Data shown:
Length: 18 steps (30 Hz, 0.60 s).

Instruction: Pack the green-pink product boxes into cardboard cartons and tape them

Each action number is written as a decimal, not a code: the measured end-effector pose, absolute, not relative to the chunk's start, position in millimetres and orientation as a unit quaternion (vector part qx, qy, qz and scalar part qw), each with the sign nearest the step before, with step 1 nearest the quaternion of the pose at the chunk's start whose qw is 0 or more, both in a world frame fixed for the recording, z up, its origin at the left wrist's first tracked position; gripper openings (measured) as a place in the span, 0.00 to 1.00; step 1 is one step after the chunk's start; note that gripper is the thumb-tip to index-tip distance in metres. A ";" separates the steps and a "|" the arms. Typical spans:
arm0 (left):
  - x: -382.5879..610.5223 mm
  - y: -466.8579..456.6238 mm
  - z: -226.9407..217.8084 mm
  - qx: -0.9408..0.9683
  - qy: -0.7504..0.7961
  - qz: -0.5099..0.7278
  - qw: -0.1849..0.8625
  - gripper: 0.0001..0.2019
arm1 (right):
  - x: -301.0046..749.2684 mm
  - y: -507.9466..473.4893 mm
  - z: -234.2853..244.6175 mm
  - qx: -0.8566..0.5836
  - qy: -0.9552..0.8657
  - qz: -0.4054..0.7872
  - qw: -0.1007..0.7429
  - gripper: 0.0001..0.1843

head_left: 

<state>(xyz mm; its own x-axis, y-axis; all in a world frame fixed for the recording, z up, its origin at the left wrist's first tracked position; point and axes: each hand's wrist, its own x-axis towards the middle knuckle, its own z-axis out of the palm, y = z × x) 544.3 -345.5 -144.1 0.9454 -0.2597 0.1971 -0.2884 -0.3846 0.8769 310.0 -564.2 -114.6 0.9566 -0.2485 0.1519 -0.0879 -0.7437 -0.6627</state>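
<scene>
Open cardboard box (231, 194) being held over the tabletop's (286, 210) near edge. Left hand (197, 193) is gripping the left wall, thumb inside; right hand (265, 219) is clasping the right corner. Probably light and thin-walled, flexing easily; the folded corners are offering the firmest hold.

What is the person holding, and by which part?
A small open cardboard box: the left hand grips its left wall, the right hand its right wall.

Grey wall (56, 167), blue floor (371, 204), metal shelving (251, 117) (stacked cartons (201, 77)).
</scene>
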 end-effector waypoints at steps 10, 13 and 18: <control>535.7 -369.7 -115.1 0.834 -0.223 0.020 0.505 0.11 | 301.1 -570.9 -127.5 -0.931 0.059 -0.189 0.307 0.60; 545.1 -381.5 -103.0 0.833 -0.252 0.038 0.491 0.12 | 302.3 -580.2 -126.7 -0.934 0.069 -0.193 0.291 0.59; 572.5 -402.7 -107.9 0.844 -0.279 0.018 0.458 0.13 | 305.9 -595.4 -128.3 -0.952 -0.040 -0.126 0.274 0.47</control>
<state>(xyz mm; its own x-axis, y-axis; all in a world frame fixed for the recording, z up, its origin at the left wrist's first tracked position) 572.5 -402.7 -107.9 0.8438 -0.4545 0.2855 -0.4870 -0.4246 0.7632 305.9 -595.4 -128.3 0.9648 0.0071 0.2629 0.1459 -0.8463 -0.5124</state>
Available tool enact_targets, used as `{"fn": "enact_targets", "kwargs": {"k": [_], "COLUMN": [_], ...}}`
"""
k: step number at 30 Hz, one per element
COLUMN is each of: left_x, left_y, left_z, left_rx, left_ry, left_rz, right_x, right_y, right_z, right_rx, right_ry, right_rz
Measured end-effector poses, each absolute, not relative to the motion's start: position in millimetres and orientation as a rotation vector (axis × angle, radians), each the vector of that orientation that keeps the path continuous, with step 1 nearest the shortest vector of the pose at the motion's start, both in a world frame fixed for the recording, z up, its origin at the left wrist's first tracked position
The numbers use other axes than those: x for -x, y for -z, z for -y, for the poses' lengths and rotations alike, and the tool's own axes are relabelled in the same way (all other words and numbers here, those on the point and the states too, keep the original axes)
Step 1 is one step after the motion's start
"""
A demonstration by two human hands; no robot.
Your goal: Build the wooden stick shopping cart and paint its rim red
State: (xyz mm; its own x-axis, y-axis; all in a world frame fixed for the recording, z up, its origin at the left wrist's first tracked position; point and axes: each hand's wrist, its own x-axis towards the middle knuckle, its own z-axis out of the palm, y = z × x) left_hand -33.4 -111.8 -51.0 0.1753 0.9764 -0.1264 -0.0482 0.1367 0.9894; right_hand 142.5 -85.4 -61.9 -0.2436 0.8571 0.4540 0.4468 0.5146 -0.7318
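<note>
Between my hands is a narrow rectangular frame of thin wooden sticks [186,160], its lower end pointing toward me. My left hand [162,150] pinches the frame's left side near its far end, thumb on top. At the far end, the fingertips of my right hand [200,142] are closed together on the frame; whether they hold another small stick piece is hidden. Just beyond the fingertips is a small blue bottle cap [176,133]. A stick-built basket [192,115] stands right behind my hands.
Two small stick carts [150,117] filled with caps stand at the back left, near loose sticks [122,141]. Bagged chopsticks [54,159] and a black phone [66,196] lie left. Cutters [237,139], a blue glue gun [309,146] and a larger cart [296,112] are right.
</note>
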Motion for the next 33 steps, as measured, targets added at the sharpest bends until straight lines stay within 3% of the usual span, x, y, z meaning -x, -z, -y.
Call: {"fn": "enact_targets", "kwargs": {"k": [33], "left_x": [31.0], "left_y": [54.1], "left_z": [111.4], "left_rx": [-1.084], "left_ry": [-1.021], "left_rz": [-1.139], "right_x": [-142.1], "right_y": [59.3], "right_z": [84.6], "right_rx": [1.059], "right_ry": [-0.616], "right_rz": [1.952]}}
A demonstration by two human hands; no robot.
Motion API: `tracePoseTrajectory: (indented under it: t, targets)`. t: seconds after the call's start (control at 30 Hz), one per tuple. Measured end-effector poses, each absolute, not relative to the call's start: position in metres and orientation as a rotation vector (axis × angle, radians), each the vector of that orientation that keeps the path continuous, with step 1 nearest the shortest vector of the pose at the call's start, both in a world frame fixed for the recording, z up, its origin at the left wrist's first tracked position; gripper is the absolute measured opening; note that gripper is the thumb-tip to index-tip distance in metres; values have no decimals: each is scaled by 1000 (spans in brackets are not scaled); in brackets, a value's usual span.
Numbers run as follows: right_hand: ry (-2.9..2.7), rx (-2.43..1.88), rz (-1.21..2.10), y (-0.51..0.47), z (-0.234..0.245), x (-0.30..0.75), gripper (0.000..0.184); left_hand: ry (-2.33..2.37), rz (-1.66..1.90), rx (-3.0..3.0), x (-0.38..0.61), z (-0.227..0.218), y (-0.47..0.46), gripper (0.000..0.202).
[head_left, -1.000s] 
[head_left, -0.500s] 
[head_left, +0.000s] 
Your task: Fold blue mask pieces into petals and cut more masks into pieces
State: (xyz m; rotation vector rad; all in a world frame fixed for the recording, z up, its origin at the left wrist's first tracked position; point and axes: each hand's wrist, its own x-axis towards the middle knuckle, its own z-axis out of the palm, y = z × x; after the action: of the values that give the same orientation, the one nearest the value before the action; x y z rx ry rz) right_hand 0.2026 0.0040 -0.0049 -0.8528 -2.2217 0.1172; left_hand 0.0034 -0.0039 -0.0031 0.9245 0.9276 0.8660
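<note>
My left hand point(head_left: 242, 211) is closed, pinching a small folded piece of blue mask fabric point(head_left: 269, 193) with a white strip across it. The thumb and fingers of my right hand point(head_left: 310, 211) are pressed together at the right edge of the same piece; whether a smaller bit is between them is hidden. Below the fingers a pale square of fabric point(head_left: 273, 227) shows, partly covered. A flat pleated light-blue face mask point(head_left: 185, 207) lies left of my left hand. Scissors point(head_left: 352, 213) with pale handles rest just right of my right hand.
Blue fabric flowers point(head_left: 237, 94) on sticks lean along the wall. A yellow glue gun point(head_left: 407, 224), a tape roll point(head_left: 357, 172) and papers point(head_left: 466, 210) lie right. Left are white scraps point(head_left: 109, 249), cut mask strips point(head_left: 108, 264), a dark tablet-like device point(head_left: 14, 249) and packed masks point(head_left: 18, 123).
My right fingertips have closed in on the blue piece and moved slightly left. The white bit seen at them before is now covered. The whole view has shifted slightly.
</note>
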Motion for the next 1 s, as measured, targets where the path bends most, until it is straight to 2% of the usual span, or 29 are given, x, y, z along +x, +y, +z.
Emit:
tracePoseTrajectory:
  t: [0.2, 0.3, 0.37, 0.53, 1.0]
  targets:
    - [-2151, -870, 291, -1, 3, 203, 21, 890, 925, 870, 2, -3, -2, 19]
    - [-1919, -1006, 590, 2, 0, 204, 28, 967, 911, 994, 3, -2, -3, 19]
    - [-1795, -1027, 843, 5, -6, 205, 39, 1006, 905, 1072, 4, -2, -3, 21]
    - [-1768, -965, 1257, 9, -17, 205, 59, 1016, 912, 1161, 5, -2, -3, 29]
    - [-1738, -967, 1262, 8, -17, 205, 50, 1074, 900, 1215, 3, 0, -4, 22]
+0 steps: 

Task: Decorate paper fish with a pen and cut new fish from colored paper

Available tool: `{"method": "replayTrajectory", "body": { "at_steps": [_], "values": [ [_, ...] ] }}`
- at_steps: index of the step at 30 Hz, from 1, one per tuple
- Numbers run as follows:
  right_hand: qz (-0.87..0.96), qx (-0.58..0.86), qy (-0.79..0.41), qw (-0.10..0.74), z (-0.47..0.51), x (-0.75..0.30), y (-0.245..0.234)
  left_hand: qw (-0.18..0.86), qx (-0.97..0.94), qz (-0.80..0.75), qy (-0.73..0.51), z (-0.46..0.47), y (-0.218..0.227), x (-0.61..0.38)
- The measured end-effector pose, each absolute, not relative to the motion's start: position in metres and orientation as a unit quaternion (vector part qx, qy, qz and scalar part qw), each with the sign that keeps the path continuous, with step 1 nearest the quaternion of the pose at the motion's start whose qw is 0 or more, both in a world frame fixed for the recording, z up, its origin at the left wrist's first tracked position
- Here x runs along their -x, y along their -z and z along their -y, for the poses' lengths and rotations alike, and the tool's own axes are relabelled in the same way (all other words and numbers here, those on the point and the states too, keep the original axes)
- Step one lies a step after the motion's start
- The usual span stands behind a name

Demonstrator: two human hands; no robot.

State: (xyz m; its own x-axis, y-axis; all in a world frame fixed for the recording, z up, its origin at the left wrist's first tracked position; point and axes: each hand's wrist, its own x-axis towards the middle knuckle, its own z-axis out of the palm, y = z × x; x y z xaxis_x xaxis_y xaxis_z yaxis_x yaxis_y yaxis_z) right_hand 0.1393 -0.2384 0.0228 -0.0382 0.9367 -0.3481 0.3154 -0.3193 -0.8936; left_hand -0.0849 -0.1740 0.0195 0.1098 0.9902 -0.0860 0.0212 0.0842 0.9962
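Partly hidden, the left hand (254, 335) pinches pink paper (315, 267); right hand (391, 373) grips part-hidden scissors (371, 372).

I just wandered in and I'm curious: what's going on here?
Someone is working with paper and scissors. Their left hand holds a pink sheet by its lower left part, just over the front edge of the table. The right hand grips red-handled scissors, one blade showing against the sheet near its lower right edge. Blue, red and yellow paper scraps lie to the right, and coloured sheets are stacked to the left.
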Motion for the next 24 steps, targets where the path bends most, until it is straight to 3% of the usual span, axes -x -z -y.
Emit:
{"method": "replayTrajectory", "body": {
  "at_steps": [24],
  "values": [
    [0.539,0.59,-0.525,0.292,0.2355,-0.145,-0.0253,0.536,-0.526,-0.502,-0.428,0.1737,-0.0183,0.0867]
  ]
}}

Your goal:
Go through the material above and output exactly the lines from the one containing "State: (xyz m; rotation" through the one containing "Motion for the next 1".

Answer to this task:
State: (xyz m; rotation vector rad; all in a world frame fixed for the recording, z up, its origin at the left wrist's first tracked position; point and axes: each hand's wrist, its own x-axis towards the middle knuckle, its own z-axis out of the palm, y = z × x; after the action: of the values that give the same orientation, the one nearest the value before the action; x y z rx ry rz) right_hand 0.2026 0.0040 -0.0049 -0.8528 -2.2217 0.1172; left_hand 0.0034 -0.0039 -0.0031 0.9245 0.9276 0.8660
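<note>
My left hand point(head_left: 242, 211) is closed, pinching a small folded piece of blue mask fabric point(head_left: 269, 193) with a white strip across it. The thumb and fingers of my right hand point(head_left: 310, 211) are pressed together at the right edge of the same piece; whether a smaller bit is between them is hidden. Below the fingers a pale square of fabric point(head_left: 273, 227) shows, partly covered. A flat pleated light-blue face mask point(head_left: 185, 207) lies left of my left hand. Scissors point(head_left: 352, 213) with pale handles rest just right of my right hand.
Blue fabric flowers point(head_left: 237, 94) on sticks lean along the wall. A yellow glue gun point(head_left: 407, 224), a tape roll point(head_left: 357, 172) and papers point(head_left: 466, 210) lie right. Left are white scraps point(head_left: 109, 249), cut mask strips point(head_left: 108, 264), a dark tablet-like device point(head_left: 14, 249) and packed masks point(head_left: 18, 123).
My right fingertips have closed in on the blue piece and moved slightly left. The white bit seen at them before is now covered. The whole view has shifted slightly.
</note>
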Motion for the next 1 s, as measured, targets where the path bends most, until it is straight to 2% of the usual span, or 29 are given, x, y, z along +x, +y, +z.

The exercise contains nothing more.